## TASK OBJECTIVE
Every line below is to be set down again exactly; any image stays out.

## GIVEN DATA
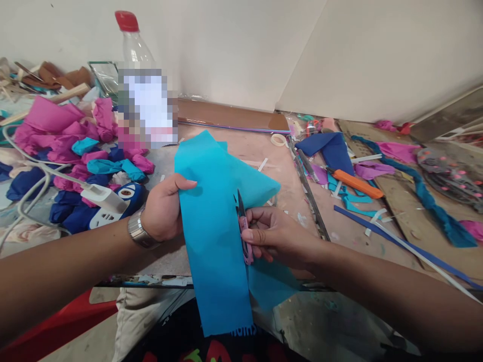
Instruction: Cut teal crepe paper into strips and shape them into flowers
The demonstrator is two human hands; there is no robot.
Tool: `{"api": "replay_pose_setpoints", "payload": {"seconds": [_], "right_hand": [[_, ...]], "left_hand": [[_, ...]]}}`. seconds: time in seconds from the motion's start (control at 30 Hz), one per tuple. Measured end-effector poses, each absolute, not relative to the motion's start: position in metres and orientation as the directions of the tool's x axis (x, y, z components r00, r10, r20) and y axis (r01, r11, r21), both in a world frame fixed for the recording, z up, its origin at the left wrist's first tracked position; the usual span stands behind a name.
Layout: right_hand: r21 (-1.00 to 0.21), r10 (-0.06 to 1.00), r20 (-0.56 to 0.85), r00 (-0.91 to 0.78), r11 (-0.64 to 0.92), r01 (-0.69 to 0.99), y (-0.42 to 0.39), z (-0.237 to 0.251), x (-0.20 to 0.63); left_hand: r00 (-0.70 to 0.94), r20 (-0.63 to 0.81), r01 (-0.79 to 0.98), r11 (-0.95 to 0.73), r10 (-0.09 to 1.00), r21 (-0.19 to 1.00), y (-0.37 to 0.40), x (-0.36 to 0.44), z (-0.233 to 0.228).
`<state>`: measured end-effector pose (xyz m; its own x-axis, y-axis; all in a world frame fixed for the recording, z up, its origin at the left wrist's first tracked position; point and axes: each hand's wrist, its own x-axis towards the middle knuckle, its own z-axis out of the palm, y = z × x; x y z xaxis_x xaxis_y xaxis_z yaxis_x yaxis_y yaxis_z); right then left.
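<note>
A long folded strip of turquoise paper or thin cloth [211, 221] hangs in front of me, its lower end past the table's front edge. My left hand [166, 205] grips its left side, thumb on top and the other fingers hidden behind. In my right hand [273, 231] is a pair of small scissors [247, 246] with pink handles. Their dark blades point up and stand a little apart at the strip's right edge. Another turquoise part [256, 183] spreads behind the blades to the right, and a thinner flap [271, 284] hangs below my right hand.
Pink and blue bundles [56, 120] crowd the left, with a white charger [103, 197] and cable on a power strip. A red-capped bottle [127, 22] stands behind. To the right lie an orange utility knife [356, 183], a tape roll [278, 140] and cloth scraps.
</note>
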<state>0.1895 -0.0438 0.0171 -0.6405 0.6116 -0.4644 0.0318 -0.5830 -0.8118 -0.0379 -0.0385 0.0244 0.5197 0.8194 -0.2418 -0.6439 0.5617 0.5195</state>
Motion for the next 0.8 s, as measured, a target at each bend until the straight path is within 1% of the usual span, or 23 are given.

## SOLVED EXERCISE
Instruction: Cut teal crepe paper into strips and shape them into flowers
The demonstrator is two human hands; there is no robot.
Tool: `{"api": "replay_pose_setpoints", "payload": {"seconds": [_], "right_hand": [[_, ...]], "left_hand": [[_, ...]]}}`. seconds: time in seconds from the motion's start (control at 30 Hz), one per tuple. Measured end-effector poses, each absolute, not relative to the motion's start: position in metres and orientation as the directions of the tool's x axis (x, y, z components r00, r10, r20) and y axis (r01, r11, r21), both in a world frame fixed for the recording, z up, its origin at the left wrist's first tracked position; the usual span stands behind a name.
Layout: right_hand: r21 (-1.00 to 0.21), r10 (-0.06 to 1.00), r20 (-0.56 to 0.85), r00 (-0.91 to 0.78), r11 (-0.64 to 0.92), r01 (-0.69 to 0.99), y (-0.42 to 0.39), z (-0.237 to 0.251), x (-0.20 to 0.63); left_hand: r00 (-0.70 to 0.94), r20 (-0.63 to 0.81), r01 (-0.79 to 0.98), r11 (-0.95 to 0.73), r10 (-0.09 to 1.00), r21 (-0.19 to 1.00), y (-0.37 to 0.40), x (-0.36 to 0.44), z (-0.233 to 0.228).
`<state>`: measured end-effector pose (xyz m; its own x-axis, y-axis; all in a world frame fixed for the recording, z up, its origin at the left wrist's first tracked position; point and axes: each hand's wrist, its own x-axis towards the middle knuckle, its own z-axis out of the palm, y = z × x; x y z xaxis_x xaxis_y xaxis_z yaxis_x yaxis_y yaxis_z); right then left.
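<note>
A long folded strip of turquoise paper or thin cloth [211, 221] hangs in front of me, its lower end past the table's front edge. My left hand [166, 205] grips its left side, thumb on top and the other fingers hidden behind. In my right hand [273, 231] is a pair of small scissors [247, 246] with pink handles. Their dark blades point up and stand a little apart at the strip's right edge. Another turquoise part [256, 183] spreads behind the blades to the right, and a thinner flap [271, 284] hangs below my right hand.
Pink and blue bundles [56, 120] crowd the left, with a white charger [103, 197] and cable on a power strip. A red-capped bottle [127, 22] stands behind. To the right lie an orange utility knife [356, 183], a tape roll [278, 140] and cloth scraps.
</note>
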<state>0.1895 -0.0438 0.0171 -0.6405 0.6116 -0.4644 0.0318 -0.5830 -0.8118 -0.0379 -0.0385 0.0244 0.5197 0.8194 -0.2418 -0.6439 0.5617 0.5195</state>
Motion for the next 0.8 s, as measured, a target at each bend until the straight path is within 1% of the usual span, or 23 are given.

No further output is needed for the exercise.